● Description of the task: Every line from the one with "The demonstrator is" to the final line of the listing below should be repeated exactly, and only those.

....................

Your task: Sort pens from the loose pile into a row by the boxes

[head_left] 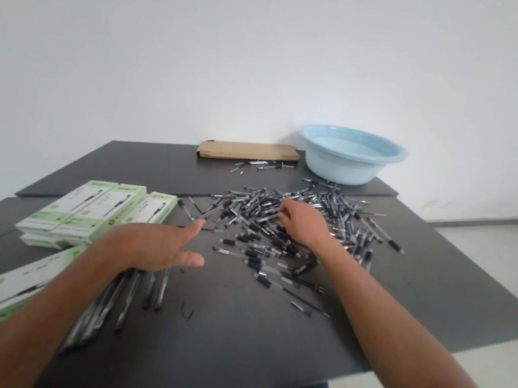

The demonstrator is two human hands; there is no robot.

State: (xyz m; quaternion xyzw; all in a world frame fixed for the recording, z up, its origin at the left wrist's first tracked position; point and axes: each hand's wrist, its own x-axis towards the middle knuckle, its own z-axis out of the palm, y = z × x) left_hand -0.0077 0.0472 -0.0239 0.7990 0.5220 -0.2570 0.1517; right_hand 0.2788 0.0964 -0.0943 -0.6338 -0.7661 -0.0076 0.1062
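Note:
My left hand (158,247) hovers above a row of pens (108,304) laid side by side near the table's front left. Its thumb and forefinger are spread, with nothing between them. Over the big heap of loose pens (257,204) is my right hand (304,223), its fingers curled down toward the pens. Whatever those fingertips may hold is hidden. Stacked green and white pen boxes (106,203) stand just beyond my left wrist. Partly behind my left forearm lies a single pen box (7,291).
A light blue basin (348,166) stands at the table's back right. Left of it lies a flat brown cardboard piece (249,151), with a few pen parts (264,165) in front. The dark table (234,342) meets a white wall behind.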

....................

● Exercise answer:
The demonstrator is two human hands; there is no robot.

State: (xyz m; quaternion xyzw; all in a world frame fixed for the recording, z up, its origin at the left wrist's first tracked position; point and axes: each hand's wrist, its own x-axis towards the middle knuckle, its own z-axis out of the palm, y = z × x) left_hand -0.0077 0.0472 -0.0239 0.7990 0.5220 -0.2570 0.1517; right_hand 0.2788 0.0964 -0.0943 -0.6338 -0.7661 -0.0076 0.1062
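Note:
My left hand (158,247) hovers above a row of pens (108,304) laid side by side near the table's front left. Its thumb and forefinger are spread, with nothing between them. Over the big heap of loose pens (257,204) is my right hand (304,223), its fingers curled down toward the pens. Whatever those fingertips may hold is hidden. Stacked green and white pen boxes (106,203) stand just beyond my left wrist. Partly behind my left forearm lies a single pen box (7,291).
A light blue basin (348,166) stands at the table's back right. Left of it lies a flat brown cardboard piece (249,151), with a few pen parts (264,165) in front. The dark table (234,342) meets a white wall behind.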

Nothing more belongs to the answer.